When an Apple Developer ID is acquired ($99/yr): re-add the six APPLE_* env entries under the Build and release step (a deliberate workflow edit) and set the corresponding secrets. Entitlements.plist (hardened runtime) is already referenced from tauri.conf.json. Re-tag — the same workflow signs and notarizes; Gatekeeper then accepts the build with no user steps.

6. Windows

.msi and .exe (NSIS) ship unsigned — SmartScreen warns on first run; users click More info → Run anyway.

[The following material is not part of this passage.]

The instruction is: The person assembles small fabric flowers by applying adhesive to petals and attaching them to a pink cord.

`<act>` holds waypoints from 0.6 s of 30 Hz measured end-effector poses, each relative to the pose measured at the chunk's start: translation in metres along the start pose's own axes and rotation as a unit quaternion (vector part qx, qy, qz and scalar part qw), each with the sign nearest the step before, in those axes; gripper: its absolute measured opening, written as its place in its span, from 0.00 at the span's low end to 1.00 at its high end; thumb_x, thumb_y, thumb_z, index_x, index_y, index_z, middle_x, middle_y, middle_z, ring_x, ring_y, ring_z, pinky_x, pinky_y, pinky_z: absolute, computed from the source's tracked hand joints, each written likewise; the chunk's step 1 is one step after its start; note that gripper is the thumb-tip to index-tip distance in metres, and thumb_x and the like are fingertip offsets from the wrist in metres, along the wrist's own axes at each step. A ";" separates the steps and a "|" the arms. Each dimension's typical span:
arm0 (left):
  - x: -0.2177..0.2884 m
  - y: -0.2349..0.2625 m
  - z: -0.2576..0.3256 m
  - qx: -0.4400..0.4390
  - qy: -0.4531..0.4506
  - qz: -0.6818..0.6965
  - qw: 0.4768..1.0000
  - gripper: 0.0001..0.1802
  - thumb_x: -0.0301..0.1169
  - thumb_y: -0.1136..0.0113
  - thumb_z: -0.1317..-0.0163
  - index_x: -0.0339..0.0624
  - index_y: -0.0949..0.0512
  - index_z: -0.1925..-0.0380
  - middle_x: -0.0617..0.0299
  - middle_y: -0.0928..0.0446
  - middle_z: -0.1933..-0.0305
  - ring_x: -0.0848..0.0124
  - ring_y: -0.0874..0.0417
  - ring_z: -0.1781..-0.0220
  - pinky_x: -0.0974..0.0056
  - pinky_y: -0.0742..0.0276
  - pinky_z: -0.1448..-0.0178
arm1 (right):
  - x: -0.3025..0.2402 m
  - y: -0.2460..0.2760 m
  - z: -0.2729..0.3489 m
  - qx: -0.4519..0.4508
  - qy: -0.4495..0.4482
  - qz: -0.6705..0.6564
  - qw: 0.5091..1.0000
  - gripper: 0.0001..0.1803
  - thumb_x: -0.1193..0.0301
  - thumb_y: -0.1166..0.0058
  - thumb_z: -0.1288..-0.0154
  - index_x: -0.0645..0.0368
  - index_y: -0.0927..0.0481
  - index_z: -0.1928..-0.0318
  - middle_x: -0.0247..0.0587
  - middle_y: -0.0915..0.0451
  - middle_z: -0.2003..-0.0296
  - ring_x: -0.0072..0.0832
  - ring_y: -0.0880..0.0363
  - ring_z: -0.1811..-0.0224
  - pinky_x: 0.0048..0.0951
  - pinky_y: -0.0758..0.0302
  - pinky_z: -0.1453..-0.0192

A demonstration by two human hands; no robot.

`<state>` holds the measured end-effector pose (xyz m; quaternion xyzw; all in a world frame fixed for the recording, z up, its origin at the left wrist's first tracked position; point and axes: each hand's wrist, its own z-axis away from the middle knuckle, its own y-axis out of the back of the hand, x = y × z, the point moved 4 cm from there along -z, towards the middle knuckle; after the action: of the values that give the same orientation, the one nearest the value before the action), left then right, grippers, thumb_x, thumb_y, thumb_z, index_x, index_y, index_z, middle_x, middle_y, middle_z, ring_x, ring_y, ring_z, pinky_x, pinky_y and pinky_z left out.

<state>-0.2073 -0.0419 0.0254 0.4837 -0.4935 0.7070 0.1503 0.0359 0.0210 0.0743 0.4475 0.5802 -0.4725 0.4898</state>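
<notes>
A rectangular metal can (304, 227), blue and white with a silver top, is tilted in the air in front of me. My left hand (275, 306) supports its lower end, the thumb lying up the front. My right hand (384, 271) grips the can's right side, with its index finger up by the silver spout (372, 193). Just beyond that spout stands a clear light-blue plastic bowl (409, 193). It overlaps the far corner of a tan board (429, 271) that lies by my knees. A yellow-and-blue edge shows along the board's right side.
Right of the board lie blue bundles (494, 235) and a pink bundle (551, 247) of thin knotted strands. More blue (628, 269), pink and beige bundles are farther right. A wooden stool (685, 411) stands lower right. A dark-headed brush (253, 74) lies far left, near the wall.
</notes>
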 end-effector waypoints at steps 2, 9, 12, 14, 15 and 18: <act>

An Authenticode cert is optional and out of scope for now.

7. Linux

sudo dpkg -i httui_0.4.0_amd64.deb        # Debian/Ubuntu
sudo rpm -i  httui-0.4.0-1.x86_64.rpm     # Fedora/RHEL
chmod +x httui_0.4.0_amd64.AppImage && ./httui_0.4.0_amd64.AppImage

8. Homebrew

Prerequisite: the tap repo httuicom/homebrew-httui must exist and HOMEBREW_TAP_TOKEN must be set. On each stable release the homebrew job regenerates Casks/httui.rb (arm + intel dmg sha256) and pushes it. Users:

brew tap httuicom/httui
brew install --cask httui
brew upgrade --cask httui

9. winget

The winget job submits a PR to microsoft/winget-pkgs via winget-releaser (needs WINGET_TOKEN). The first manifest is reviewed/merged manually by Microsoft; subsequent versions are automated. After merge: winget install httui.notes.

10. Auto-update

useAutoUpdate calls the updater plugin against releases/latest/download/latest.json (GitHub’s “latest” excludes prereleases server-side). A second client-side gate (shouldOfferUpdate) hides pre-release versions unless the user opted in. Requires TAURI_SIGNING_PRIVATE_KEY so the artifacts are signed and tauri.conf.json → bundle.createUpdaterArtifacts is true (already set).

11. Rollback

A bad release: delete the GitHub Release and its tag. The updater reads the newest stable release’s latest.json, so removing the bad release reverts clients on their next check. Never force-push over a published tag — cut a new patch tag instead.